Where the word "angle" occurs in a line of the listing, please copy the line.

**Recorded data:**
_____

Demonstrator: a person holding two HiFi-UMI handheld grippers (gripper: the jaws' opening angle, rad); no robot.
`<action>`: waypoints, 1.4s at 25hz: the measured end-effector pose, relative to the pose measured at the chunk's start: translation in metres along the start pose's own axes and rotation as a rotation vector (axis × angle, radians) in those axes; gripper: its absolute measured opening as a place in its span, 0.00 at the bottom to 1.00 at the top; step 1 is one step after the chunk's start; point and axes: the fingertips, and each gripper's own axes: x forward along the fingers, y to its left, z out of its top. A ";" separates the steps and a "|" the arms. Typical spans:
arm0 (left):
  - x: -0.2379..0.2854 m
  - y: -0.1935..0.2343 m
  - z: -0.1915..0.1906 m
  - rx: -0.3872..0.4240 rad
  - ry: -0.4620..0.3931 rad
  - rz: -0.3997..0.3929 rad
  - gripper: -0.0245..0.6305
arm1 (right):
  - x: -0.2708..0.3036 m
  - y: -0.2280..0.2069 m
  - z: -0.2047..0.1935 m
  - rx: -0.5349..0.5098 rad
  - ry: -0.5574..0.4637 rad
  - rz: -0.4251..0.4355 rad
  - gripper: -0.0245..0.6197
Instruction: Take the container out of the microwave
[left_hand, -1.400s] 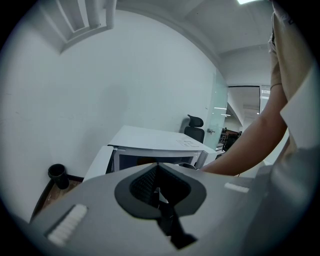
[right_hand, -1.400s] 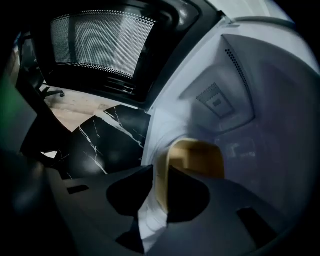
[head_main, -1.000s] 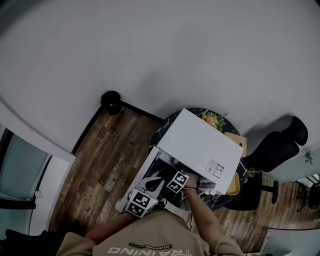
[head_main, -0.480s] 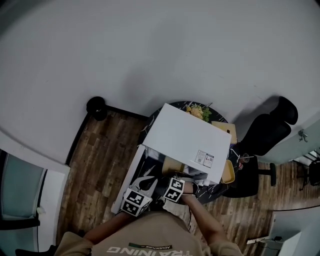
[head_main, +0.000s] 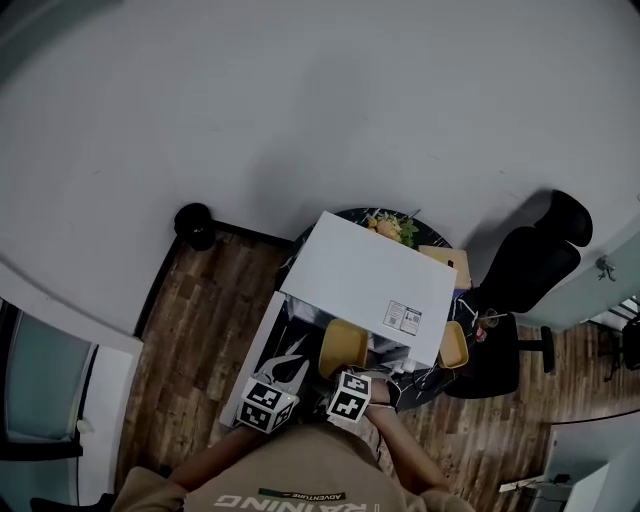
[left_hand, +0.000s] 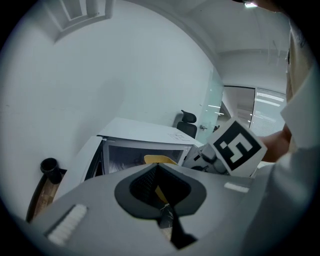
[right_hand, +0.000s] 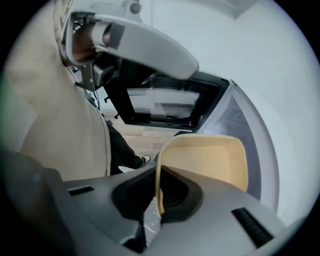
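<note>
The white microwave (head_main: 365, 280) stands on a small dark table with its door (head_main: 262, 335) swung open to the left. My right gripper (head_main: 350, 380) is shut on the rim of a yellow container (head_main: 343, 347), which is at the oven's mouth. In the right gripper view the container (right_hand: 210, 160) tilts up out of my right gripper (right_hand: 159, 197), with the open door (right_hand: 170, 102) behind it. My left gripper (head_main: 288, 368) hangs just left of the container, in front of the door. In its own view my left gripper (left_hand: 157, 169) is shut with nothing in it, and the container (left_hand: 159, 160) shows beyond.
A second yellow container (head_main: 455, 345) sits on the table at the microwave's right. A leafy plant (head_main: 395, 228) stands behind the microwave. A black office chair (head_main: 530, 262) is at the right and a black bin (head_main: 193, 222) by the wall at the left.
The yellow container has come out of the oven cavity toward me in my right gripper. Both grippers have drawn back toward my body.
</note>
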 end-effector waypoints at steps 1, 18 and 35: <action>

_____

**Result:**
Demonstrator: a person holding two HiFi-UMI handheld grippers (gripper: the jaws' opening angle, rad); no robot.
`<action>`: waypoints, 1.4s at 25hz: the measured end-effector pose, relative to the pose measured at the chunk's start: translation in metres along the start pose's own axes and rotation as a rotation vector (axis × angle, radians) in those axes; gripper: its absolute measured opening as a place in its span, 0.00 at the bottom to 1.00 at the top; step 1 is one step after the chunk's start; point and axes: the fingertips, and each gripper's own axes: x forward along the fingers, y to its left, z out of its top. A ";" separates the steps and a "|" the arms. Typical spans:

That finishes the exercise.